The current study describes a new feature in the MRI assessment of superficial soft tissue tumours, namely CSA at the tumour margin with subcutaneous fat. Although this phenomenon has been previously illustrated in the literature,21,24,32–35 we are unaware of any formal assessment of its incidence or diagnostic relevance. The presence of CSA would suggest that the mass in question has relatively high water content, resulting in CSA similar to that commonly seen at other fluid–lipid interfaces such as the orbits, kidneys and urinary bladder.14 In a series of 128 consecutive non-lipomatous superficial soft tissue masses presenting to a specialist musculoskeletal sarcoma service, CSA was identified in 50 (39.1%) cases with a wide variety of histological diagnoses including non-neoplastic, benign neoplastic and malignant lesions. 20 histologically different lesions demonstrated CSA, of which 7 were non-neoplastic, 25 were benign neoplasms and 7 were malignant tumours. No relationship was found between patient age or sex, lesion size or location within the body and the presence of CSA. However, lesion location adjacent to the fascia was more commonly associated with the presence of CSA, which is difficult to explain. Non-neoplastic lesions were less commonly associated with CSA while benign neoplastic lesions were more commonly associated with CSA, but this difference did not reach statistical significance. Similarly, the presence of CSA could not distinguish non-malignant from malignant lesions. Therefore, it appears that CSA at the tumour–fat interface is not a useful MRI sign for guiding management as to whether a lesion requires excision, or with what degree of margin.

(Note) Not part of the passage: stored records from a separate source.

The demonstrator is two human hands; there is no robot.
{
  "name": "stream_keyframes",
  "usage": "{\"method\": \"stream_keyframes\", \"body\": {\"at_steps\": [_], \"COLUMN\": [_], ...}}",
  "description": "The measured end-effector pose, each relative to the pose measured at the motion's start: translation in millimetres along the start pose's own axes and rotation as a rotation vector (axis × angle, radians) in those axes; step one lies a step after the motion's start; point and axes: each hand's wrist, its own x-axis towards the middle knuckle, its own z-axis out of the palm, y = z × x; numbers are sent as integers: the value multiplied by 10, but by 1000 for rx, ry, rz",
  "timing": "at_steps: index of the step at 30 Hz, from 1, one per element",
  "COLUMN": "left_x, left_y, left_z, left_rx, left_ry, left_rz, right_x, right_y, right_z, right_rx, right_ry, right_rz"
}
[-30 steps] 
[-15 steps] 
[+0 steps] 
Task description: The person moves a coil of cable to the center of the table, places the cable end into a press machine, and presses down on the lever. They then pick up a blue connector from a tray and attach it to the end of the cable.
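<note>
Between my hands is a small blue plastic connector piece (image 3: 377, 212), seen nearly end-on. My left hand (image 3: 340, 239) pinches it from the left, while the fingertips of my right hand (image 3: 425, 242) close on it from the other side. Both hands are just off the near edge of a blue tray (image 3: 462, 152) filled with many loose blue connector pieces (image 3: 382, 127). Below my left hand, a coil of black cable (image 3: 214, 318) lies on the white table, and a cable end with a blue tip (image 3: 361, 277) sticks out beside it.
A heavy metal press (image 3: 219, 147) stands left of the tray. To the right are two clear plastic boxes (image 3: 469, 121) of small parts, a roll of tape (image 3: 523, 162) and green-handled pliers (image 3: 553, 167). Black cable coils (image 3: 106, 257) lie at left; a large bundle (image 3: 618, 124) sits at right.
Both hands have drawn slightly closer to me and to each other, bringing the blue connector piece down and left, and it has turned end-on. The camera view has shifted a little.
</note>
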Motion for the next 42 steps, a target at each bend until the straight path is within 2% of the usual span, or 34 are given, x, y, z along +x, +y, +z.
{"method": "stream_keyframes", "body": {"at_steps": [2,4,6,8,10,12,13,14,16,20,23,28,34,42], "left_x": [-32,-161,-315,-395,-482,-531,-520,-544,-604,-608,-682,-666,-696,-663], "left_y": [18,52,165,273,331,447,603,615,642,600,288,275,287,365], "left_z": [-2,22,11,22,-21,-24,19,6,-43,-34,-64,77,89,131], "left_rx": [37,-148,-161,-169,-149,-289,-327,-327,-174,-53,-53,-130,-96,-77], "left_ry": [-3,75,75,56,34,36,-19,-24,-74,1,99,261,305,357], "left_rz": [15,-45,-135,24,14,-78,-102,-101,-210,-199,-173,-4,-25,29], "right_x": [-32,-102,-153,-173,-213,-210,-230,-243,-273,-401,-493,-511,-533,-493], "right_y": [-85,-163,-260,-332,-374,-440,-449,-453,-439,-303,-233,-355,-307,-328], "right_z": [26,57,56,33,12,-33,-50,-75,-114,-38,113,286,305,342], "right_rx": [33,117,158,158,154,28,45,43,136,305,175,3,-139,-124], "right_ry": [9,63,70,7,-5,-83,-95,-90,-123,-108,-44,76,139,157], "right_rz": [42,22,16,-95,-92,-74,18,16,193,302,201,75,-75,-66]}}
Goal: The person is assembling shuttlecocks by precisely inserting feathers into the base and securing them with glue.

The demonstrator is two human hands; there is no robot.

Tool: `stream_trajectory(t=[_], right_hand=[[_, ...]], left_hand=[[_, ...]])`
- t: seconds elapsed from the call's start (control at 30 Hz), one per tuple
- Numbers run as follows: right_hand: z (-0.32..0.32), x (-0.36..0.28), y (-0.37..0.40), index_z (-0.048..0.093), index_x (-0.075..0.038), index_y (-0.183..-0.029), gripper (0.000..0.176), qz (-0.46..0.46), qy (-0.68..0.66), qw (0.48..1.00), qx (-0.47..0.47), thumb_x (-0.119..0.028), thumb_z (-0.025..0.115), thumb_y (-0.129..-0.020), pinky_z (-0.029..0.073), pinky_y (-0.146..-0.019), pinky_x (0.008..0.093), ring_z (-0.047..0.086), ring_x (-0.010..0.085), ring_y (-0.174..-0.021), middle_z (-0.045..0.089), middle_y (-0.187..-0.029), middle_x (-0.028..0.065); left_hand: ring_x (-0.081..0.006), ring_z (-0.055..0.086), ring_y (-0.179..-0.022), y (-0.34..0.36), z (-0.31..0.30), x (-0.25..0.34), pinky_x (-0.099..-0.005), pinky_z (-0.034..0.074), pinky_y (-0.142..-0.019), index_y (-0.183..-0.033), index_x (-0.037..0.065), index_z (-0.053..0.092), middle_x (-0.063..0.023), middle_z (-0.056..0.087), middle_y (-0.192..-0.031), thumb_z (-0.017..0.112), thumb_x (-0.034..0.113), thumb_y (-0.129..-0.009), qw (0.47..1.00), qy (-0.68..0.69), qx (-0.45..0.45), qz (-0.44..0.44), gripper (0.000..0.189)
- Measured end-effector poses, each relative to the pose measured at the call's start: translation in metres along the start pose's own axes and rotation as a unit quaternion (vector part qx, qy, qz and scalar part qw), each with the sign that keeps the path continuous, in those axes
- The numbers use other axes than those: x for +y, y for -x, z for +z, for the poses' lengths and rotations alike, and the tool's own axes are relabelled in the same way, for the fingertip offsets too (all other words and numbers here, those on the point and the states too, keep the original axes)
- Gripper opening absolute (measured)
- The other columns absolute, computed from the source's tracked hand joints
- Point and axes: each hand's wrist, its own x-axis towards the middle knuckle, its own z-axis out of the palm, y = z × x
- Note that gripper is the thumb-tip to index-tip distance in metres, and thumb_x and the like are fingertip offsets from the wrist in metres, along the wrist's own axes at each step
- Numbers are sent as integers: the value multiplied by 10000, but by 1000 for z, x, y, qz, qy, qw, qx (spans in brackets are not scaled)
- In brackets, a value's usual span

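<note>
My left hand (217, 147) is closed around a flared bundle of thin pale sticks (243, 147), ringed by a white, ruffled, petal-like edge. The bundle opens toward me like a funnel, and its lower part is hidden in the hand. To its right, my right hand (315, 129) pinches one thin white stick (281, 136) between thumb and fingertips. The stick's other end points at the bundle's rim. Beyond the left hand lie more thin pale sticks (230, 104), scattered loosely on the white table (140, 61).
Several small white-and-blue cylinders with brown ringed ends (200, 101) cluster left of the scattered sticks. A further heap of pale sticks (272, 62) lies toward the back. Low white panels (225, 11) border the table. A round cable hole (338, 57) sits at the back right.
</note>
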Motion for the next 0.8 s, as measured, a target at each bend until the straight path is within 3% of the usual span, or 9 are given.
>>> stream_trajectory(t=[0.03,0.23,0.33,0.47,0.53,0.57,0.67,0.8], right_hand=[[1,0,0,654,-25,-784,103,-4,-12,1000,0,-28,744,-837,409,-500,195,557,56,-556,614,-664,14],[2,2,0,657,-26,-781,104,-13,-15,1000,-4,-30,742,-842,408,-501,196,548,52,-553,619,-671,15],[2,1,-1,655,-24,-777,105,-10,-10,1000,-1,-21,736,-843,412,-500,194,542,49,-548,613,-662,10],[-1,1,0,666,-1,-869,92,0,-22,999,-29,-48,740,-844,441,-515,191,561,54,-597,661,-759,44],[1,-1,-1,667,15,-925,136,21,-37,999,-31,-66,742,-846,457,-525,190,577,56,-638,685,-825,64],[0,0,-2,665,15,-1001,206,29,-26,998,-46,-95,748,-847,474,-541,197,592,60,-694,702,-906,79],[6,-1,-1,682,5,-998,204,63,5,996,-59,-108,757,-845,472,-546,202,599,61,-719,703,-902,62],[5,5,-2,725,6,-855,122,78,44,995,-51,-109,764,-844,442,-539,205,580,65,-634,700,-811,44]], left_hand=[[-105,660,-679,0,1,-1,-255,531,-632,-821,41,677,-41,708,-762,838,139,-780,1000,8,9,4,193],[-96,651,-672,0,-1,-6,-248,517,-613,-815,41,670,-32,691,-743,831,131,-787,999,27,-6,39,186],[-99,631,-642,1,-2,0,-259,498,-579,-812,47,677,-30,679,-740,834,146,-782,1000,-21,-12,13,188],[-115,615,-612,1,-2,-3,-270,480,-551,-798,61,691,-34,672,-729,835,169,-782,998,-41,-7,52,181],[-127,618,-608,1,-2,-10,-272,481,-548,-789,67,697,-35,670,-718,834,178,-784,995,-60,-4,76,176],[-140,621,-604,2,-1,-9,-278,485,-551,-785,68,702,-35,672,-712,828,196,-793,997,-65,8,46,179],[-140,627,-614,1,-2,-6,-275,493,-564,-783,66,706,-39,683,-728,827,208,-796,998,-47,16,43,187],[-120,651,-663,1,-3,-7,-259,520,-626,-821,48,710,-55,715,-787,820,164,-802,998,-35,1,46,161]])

It might have been expected that CSA was a marker of ‘cystic’ lesions such as ganglia and epidermoid cysts, but only 6 of 15 (40%) of ‘cysts’ were associated with CSA. This could be related to the presence of a true cyst wall. As expected, CSA was present in a large proportion of vascular tumours (7 of 10; 70%). Benign neoplasms for which CSA was seen in all cases included glomus tumours (2 of 2), schwannomas (2 of 2) and myopericytomas (3 of 3), while all cases of myxoid liposarcoma (3 of 3), dermatofibrosarcoma (1 of 1) and Merckel cell carcinoma (1 of 1) showed CSA. These findings are of unclear relevance considering the small number of cases. However, the association between CSA and myxoid liposarcoma is not surprising, considering the high fluid content in the myxoid matrix of such lesions.36

The study has several limitations. Interobserver correlation for the presence of CSA was only moderate, which may be due to several reasons. In some cases CSA was obvious (Figure 1), whereas in others it was subtle and may have been considered differently by the two readers. Also, the differentiation between a hypointense cyst wall and possible CSA was occasionally problematic, although it would have been expected that a cyst wall would result in a circumferential line of hypointensity. CSA was the only factor assessed, and it is unclear if combining this with other MRI features that have previously been assessed to differentiate benign from malignant superficial soft tissue masses would have had an impact on the findings. This would likely require a further study with larger patient numbers. The number of malignant lesions was relatively small, although greater than that described in other studies of superficial soft tissue tumours.23,24 Also, the study was performed at 3 T, and it is not known if the findings would be relevant at 1.5 T since CSA is known to be more prominent at higher field strengths.

In conclusion, the current study has documented the presence of CSA at the margin of superficial non-lipomatous soft tissue masses referred to specialist musculoskeletal sarcoma service in 39.1% of cases. However, this sign does not appear to be of added value in differentiating between non-neoplastic, benign neoplastic and malignant superficial soft tissue lesions.